-- Dataset excerpts follows --

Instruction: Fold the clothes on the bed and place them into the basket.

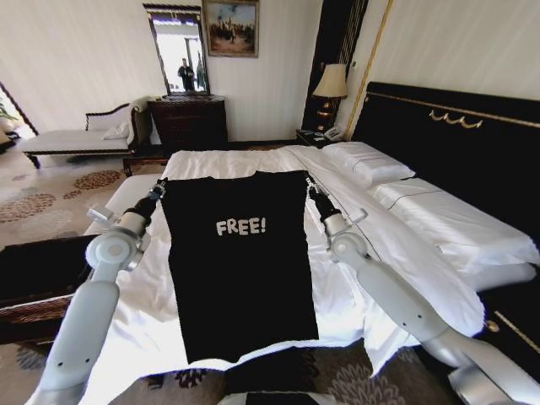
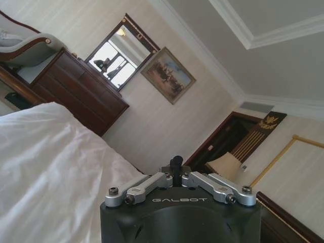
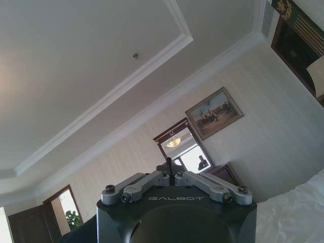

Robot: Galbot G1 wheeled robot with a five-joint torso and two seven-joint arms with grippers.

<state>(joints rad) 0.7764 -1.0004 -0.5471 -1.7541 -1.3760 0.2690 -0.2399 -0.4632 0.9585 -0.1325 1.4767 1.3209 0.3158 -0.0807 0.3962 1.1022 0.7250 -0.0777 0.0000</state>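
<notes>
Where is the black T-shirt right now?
In the head view, the black T-shirt hangs spread at centre, above the bed, its top corners at the left gripper and right gripper.

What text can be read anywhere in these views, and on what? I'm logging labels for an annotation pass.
"FREE!" in white letters on the chest of the black T-shirt, held up over the bed.
"GALBOT" on the housing of the left end effector.
"GALBOT" on the housing of the right end effector.
The framed painting shows no readable text.
</notes>
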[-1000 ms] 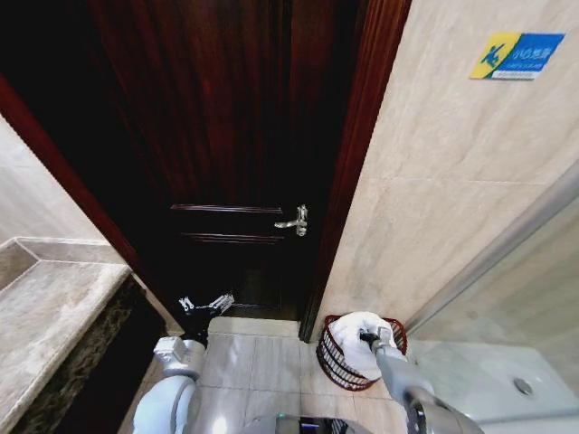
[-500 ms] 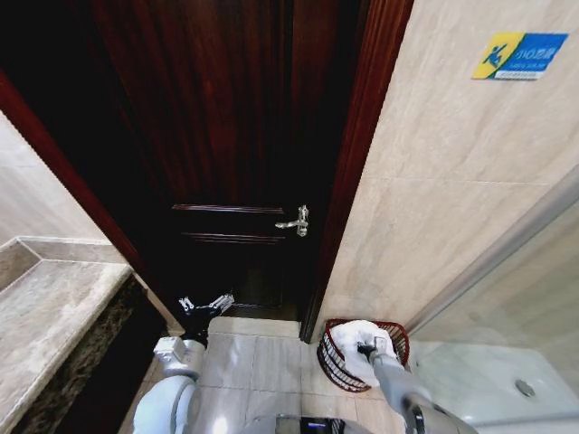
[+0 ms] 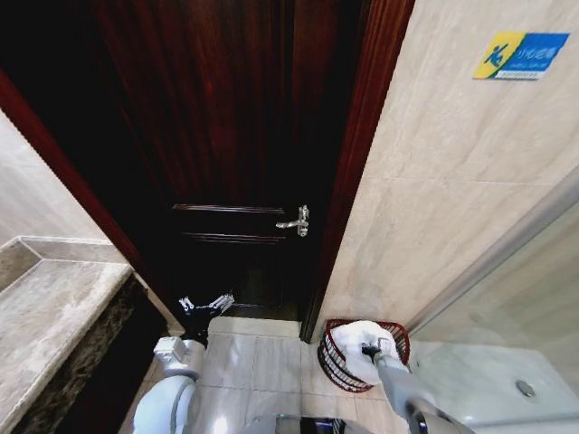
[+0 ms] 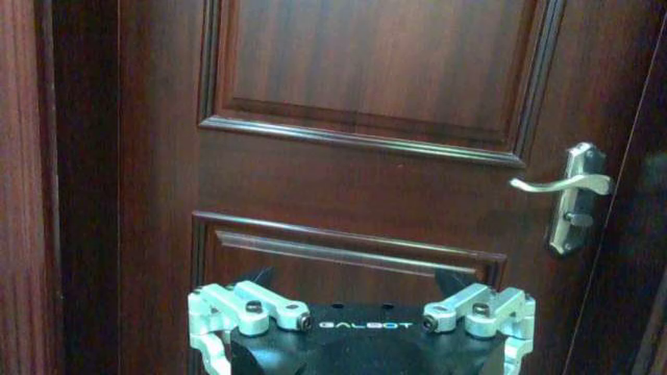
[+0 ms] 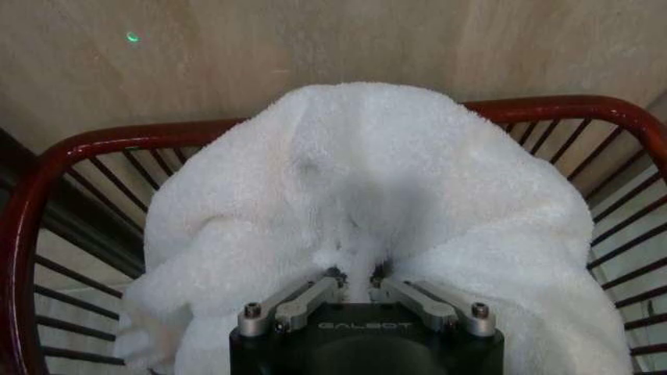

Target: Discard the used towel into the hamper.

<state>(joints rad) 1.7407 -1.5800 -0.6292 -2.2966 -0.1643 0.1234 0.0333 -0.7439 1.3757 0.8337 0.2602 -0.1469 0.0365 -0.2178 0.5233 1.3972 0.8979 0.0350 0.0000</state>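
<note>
Drop step: right gripper (image 5: 354, 283) clenched on towel (image 5: 365, 203) inside hamper (image 3: 333, 348), lower right. Next: release. Left gripper (image 3: 205, 304) idle, spread.

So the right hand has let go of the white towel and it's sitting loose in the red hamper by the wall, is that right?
Not quite. The right hand is shut on the white towel, fingers pinching a fold, as the right wrist view shows. The rest holds: the towel sits in the red hamper by the wall.
</note>
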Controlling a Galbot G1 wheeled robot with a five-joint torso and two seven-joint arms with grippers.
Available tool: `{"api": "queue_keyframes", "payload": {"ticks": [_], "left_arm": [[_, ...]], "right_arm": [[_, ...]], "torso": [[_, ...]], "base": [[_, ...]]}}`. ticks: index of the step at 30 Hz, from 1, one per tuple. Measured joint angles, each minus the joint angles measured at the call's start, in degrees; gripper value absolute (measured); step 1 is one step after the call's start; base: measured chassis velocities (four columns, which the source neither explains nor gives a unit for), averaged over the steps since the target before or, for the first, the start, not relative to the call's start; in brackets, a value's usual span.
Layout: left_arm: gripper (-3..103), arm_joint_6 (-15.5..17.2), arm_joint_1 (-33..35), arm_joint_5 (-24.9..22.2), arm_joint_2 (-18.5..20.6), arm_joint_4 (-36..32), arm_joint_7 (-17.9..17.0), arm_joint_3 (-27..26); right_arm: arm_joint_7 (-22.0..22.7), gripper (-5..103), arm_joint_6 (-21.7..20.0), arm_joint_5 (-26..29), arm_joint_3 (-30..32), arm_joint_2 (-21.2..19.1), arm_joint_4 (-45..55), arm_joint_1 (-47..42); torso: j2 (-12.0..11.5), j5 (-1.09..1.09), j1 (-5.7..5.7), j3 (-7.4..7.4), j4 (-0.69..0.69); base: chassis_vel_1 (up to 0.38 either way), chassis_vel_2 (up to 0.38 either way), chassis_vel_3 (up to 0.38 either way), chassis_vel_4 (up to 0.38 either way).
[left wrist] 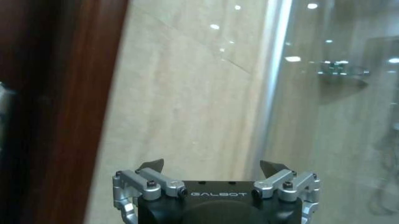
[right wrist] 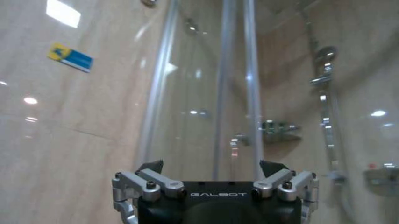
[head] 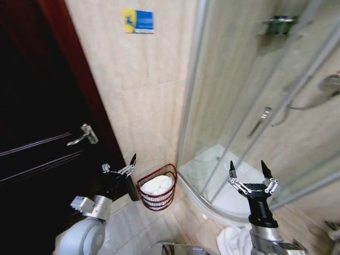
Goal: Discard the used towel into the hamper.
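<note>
Both grippers, left (head: 121, 166) and right (head: 250, 171), gape empty; the round wire hamper (head: 157, 193) holding a white towel (head: 156, 184) stands just beside the left.

A dark wooden door (head: 37, 133) with a metal lever handle (head: 84, 134) stands on the left. Beige tiled wall (head: 143, 90) beside it carries a blue and yellow sticker (head: 138, 21). A curved glass shower enclosure (head: 255, 106) on the right holds a white tray (head: 223, 180), a shower head (head: 330, 84) and a small corner shelf (head: 279, 24).
</note>
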Motion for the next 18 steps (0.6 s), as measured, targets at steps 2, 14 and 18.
{"api": "queue_keyframes", "payload": {"ticks": [2, 14, 18], "left_arm": [[100, 0.00, 0.00, 0.00, 0.00, 0.00, 0.00, 0.00], [100, 0.00, 0.00, 0.00, 0.00, 0.00, 0.00, 0.00], [100, 0.00, 0.00, 0.00, 0.00, 0.00, 0.00, 0.00]], "right_arm": [[0.09, 100, 0.00, 0.01, -0.01, 0.00, -0.06, 0.04], [0.71, 100, -0.40, 0.37, 0.15, 0.00, -0.38, 0.89], [0.77, 100, -0.46, 0.40, 0.12, 0.00, -0.38, 1.01]], "torso": [[0.00, -0.01, 0.01, 0.00, 0.00], [0.00, 0.00, 0.00, 0.00, 0.00], [0.00, 0.00, 0.01, 0.00, 0.00]], "base": [[-0.127, -0.118, -0.120, -0.113], [-0.126, -0.119, -0.128, -0.126], [-0.119, -0.120, -0.132, -0.126]]}}
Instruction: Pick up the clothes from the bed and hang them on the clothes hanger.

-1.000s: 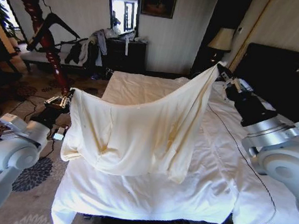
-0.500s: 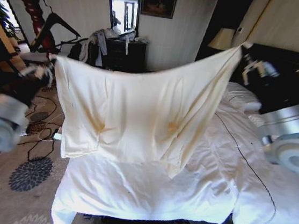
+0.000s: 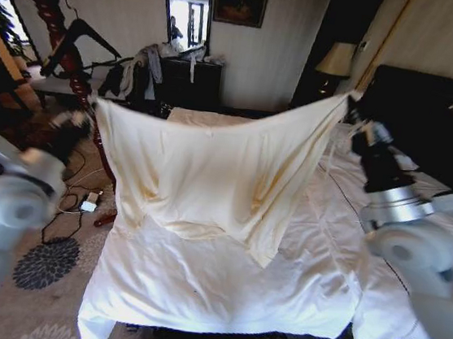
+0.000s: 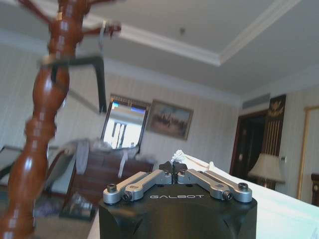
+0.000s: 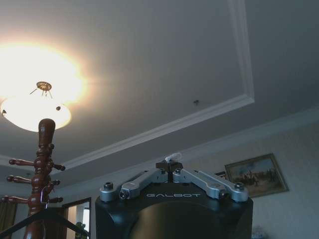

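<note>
Coat stand: the reddish wooden pole (image 3: 61, 44) rises at the far left of the room, with the black hanger (image 3: 85, 35) hooked on one of its pegs, well apart from the shirt.
Left hand: the left hand (image 4: 173, 169) is raised at the left side of the bed, near the pole; its fingers are pressed together on a small tuft of pale cloth, the shirt's left corner.
Shirt: the cream shirt (image 3: 209, 176) hangs spread like a sheet between the two hands, its lower edge sagging down to the bedding or just above it.
Bed: the bed (image 3: 221, 292) with its white duvet lies below and behind the shirt.
Right hand: the right hand (image 5: 169, 167) is lifted high at the right, wrist pointing toward the ceiling, fingers pinched tight on the other corner.
Doing it well: my judgement is that both pinches should stay firm and level, the cloth kept taut enough to clear the duvet, and the shoulder line turned toward the hanger before any release.
</note>
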You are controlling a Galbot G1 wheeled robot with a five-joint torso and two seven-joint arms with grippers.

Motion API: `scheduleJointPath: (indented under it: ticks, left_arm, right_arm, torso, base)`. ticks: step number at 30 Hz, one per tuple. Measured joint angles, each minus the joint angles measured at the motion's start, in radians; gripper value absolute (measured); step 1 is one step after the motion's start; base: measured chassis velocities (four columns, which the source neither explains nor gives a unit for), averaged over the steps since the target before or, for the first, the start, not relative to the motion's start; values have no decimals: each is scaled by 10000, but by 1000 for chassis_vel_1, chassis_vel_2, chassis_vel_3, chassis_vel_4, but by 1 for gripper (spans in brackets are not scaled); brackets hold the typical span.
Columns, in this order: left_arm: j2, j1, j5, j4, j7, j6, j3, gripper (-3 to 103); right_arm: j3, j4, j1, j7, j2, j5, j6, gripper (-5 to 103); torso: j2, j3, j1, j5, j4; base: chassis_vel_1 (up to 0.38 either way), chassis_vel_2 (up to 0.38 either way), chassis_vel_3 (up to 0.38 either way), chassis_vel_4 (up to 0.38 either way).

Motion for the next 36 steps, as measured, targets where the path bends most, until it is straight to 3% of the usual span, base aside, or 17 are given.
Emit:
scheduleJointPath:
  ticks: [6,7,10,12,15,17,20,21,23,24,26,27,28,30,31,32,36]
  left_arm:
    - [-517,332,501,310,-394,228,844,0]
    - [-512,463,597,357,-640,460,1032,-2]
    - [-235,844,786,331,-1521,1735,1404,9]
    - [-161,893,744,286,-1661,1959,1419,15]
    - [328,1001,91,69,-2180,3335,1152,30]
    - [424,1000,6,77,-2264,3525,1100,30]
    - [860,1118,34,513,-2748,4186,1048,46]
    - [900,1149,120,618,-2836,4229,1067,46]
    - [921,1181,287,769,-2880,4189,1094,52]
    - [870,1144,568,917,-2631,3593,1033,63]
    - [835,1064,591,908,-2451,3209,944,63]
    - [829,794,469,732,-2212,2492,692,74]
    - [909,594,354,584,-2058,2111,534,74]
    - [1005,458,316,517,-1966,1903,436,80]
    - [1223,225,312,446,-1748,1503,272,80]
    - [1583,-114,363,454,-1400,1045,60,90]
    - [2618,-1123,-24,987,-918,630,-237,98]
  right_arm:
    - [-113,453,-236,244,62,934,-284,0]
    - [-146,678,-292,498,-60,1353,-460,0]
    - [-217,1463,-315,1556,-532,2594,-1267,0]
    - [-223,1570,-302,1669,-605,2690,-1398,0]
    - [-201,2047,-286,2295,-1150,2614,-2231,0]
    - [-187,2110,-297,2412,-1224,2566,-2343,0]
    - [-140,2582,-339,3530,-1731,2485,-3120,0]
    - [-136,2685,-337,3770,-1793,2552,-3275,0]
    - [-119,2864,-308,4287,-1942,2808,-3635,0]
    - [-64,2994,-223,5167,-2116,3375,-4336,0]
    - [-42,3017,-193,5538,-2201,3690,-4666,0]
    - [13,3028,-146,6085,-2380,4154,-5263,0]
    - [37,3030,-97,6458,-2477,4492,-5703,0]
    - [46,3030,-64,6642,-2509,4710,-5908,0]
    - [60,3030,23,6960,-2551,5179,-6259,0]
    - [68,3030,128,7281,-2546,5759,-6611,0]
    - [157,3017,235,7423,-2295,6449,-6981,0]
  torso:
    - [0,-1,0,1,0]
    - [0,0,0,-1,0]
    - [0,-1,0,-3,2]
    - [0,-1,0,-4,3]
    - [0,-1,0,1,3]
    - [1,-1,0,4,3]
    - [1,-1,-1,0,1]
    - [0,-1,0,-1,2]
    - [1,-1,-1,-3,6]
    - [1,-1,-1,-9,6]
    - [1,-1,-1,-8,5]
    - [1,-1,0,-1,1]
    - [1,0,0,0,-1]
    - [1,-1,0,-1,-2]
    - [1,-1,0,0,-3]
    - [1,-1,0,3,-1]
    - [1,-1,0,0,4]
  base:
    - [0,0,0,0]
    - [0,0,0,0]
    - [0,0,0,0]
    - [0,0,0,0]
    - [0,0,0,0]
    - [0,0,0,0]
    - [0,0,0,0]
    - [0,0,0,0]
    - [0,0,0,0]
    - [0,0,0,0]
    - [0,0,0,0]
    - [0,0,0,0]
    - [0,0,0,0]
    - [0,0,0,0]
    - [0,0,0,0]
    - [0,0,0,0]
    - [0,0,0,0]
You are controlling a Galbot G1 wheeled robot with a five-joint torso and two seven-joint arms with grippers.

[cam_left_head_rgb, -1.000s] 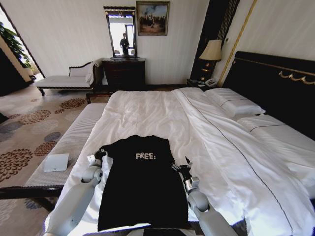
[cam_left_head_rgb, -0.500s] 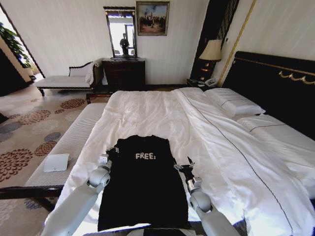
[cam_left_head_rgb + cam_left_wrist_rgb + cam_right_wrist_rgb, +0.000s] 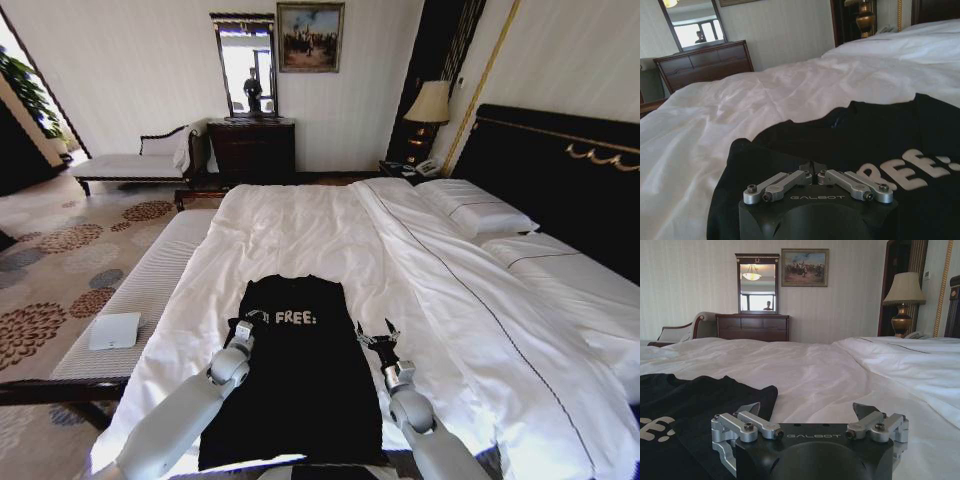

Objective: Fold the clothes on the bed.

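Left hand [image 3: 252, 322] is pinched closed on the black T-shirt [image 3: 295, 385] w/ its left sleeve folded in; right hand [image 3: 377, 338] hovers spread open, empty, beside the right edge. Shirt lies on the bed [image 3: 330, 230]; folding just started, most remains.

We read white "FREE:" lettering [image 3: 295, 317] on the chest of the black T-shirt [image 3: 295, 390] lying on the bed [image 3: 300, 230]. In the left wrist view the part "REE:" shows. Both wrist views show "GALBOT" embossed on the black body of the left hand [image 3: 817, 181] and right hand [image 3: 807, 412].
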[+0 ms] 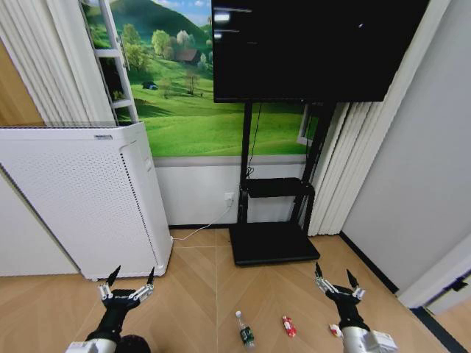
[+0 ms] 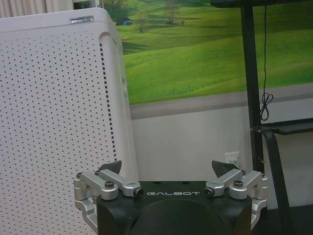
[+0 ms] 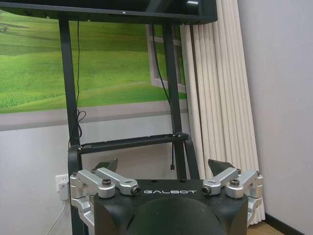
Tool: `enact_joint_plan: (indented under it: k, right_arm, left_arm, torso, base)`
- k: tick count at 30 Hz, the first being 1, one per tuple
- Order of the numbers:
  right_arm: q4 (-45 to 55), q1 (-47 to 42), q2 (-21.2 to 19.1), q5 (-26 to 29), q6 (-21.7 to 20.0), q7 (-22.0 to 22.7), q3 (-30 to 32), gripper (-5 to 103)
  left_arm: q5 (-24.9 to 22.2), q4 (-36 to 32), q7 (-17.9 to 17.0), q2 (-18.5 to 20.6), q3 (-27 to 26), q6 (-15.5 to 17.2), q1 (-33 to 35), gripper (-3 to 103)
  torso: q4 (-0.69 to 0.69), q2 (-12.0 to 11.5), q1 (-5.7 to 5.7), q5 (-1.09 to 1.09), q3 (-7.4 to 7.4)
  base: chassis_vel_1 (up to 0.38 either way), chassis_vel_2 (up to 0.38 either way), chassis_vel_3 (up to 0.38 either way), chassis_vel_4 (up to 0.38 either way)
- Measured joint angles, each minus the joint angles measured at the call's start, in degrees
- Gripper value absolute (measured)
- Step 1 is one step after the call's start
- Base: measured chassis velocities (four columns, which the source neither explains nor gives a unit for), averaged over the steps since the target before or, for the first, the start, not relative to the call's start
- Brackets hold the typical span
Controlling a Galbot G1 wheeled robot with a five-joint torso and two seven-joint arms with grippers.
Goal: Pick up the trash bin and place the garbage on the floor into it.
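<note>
trash bin (image 1: 132, 343) first: a dark round shape shows at the very lower edge of the head view, just beside the left arm and low on the floor (image 1: 199, 301), in front of the white perforated appliance (image 1: 81, 198). so little of it is in view that i cannot tell its rim or liner

left gripper (image 1: 129, 283) hangs just above and ahead of that dark shape, fingers spread wide apart and holding nothing; in the left wrist view the same gripper (image 2: 171, 169) points at the appliance and the wall, not down at the bin

right gripper (image 1: 335, 279) is likewise splayed open and empty, raised over the floor on the right side, facing the tv stand (image 3: 122, 142) and curtain (image 3: 215, 98)

garbage lies between the two arms on the parquet: a clear bottle with a green label (image 1: 245, 330) near the middle, its long axis running roughly away from the robot; a red-and-white packet (image 1: 288, 326) to its right; a small white-and-red piece (image 1: 335, 330) touching or just beside the right arm

the relation that matters: the bin sits below and slightly behind the left gripper, on the left arm's side, well apart from the right one, so i judge the left arm the nearer and that it would have to tip downward to reach it
</note>
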Motion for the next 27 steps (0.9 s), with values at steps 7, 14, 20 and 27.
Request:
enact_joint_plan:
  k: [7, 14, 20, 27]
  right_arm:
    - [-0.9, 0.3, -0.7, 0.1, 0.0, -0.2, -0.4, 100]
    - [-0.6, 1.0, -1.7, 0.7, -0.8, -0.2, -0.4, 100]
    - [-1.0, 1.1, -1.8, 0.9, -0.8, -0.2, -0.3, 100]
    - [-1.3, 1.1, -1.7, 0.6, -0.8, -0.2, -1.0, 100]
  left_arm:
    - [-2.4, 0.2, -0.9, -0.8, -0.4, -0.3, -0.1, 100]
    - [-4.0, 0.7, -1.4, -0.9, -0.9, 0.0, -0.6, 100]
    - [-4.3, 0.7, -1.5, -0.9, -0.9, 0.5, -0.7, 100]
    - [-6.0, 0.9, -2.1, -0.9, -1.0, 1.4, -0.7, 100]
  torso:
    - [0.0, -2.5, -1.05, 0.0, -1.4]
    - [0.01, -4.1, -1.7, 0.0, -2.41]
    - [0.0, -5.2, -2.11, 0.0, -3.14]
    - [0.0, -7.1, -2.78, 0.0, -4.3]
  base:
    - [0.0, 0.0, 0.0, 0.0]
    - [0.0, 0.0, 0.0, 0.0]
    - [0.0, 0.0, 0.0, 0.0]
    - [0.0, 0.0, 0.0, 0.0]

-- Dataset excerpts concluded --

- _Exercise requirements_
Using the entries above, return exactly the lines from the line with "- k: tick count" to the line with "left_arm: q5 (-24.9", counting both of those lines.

- _Solution to this exercise_
- k: tick count at 30 Hz, the first being 1, one per tuple
- Order of the numbers:
  right_arm: q4 (-45 to 55), q1 (-47 to 42), q2 (-21.2 to 19.1), q5 (-26 to 29), q6 (-21.7 to 20.0), q7 (-22.0 to 22.7), q3 (-30 to 32), gripper (-5 to 103)
  left_arm: q5 (-24.9 to 22.2), q4 (-36 to 32), q7 (-17.9 to 17.0), q2 (-18.5 to 20.6), q3 (-27 to 26), q6 (-15.5 to 17.2), q1 (-33 to 35), gripper (-3 to 103)

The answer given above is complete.